**Exercise description**
All lines in the material below that hold "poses" should be found and copied.

:::::

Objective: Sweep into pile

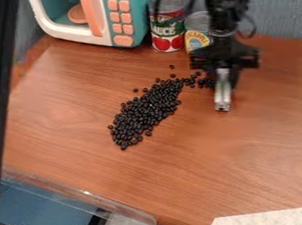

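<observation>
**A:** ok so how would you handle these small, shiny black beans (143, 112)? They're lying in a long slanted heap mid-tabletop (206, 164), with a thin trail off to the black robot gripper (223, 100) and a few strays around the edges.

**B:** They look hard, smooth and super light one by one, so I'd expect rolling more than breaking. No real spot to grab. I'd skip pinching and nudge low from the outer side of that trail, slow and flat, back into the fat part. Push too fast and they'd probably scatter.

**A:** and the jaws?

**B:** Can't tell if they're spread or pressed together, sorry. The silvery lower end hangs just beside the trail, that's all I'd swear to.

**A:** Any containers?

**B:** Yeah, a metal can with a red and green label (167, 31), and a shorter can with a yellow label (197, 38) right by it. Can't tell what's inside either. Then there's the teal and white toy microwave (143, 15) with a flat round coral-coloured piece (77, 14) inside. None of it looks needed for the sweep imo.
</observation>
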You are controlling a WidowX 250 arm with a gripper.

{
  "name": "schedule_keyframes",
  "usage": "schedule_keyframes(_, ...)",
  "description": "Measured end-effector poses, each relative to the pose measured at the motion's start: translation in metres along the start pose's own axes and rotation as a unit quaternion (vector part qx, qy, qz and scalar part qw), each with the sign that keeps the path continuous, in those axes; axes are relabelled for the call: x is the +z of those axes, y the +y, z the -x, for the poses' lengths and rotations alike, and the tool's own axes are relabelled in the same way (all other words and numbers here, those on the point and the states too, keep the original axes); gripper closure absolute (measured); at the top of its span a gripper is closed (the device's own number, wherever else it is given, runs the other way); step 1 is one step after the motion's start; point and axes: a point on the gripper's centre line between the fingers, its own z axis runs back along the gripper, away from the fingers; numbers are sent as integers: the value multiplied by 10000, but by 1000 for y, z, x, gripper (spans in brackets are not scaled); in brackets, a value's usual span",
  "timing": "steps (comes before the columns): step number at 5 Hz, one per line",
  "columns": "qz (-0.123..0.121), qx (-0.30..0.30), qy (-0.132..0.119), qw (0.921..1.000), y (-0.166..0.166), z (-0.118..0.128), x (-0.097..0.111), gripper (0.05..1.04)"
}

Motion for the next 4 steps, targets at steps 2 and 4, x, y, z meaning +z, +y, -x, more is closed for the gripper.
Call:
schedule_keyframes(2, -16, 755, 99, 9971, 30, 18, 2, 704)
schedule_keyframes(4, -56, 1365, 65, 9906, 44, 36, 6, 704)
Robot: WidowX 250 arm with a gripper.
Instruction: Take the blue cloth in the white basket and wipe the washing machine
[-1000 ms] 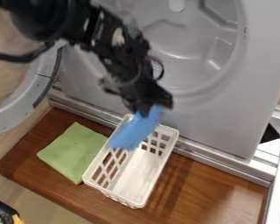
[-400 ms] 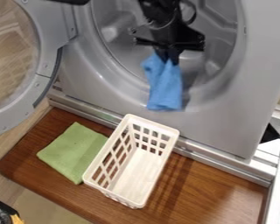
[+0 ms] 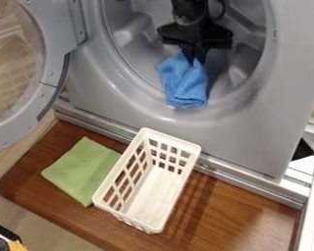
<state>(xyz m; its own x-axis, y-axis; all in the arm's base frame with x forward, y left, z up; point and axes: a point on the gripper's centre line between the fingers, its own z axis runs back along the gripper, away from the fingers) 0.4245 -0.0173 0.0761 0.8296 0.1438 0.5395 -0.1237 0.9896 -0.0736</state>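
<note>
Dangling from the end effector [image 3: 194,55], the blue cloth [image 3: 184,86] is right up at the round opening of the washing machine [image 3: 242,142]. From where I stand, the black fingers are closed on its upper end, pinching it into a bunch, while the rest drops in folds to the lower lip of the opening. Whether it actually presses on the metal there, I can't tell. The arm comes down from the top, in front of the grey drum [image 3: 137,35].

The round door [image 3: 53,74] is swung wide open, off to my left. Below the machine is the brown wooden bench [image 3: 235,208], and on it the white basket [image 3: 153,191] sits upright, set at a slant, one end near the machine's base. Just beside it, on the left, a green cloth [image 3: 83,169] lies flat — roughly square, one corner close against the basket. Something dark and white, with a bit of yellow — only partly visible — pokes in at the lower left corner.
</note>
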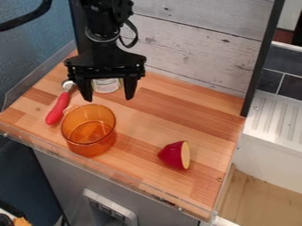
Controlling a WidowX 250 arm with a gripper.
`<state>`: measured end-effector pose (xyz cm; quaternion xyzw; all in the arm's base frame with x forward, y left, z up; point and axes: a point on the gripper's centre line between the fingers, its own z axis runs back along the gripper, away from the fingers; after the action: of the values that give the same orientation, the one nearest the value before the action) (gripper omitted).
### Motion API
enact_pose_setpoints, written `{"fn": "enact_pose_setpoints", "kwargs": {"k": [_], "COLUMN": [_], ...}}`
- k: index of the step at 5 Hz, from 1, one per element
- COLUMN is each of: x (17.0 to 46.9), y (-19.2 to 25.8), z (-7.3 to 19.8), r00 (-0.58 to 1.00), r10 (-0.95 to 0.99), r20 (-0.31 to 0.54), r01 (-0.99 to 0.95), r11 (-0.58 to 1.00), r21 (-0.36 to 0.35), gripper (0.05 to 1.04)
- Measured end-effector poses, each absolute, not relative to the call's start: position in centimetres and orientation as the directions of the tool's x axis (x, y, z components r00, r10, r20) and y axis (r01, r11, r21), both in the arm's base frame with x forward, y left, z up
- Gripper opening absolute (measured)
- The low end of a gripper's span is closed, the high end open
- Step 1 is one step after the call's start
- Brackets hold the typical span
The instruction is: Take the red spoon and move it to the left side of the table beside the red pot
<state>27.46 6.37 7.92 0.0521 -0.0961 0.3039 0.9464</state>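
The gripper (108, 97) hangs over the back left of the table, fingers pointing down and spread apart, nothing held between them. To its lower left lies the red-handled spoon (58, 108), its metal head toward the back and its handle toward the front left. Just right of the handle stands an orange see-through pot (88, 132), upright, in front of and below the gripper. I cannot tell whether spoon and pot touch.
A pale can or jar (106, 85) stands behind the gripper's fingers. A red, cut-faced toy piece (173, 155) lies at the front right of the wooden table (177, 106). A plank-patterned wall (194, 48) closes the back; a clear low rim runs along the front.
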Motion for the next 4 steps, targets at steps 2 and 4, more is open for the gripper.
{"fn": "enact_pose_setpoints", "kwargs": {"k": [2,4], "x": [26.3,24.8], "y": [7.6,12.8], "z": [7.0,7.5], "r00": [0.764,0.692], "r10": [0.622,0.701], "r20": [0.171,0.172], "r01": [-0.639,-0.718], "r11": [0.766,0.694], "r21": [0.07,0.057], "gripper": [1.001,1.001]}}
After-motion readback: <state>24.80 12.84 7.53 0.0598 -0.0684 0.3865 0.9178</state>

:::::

**Response box**
  "description": "Measured end-effector poses, each relative to the pose measured at the motion's start: translation in metres along the start pose's own axes and rotation as a unit quaternion (vector part qx, qy, qz and scalar part qw), each with the sign that keeps the path continuous, in those axes; axes are relabelled for the call: x is the +z of those axes, y the +y, z the -x, for the poses' lengths and rotations alike, and the tool's own axes are relabelled in the same way (all other words and numbers here, those on the point and the states too, keep the original axes); gripper closure absolute (measured); at the top of its span a gripper is closed (the device's own number, wherever else it is given, runs the other way); step 1 is one step after the motion's start; point and axes: a point on the gripper's centre line between the fingers, its own z axis runs back along the gripper, away from the fingers; numbers are sent as integers: the value multiplied by 10000, but by 1000 for y, z, x, gripper (spans in brackets are not scaled); in brackets, a value's usual span",
- Measured end-effector poses, each absolute, not relative to the call's start: position in centimetres and orientation as the directions of the tool's x axis (x, y, z components r00, r10, r20) and y axis (r01, r11, r21), both in the arm's base frame with x forward, y left, z up

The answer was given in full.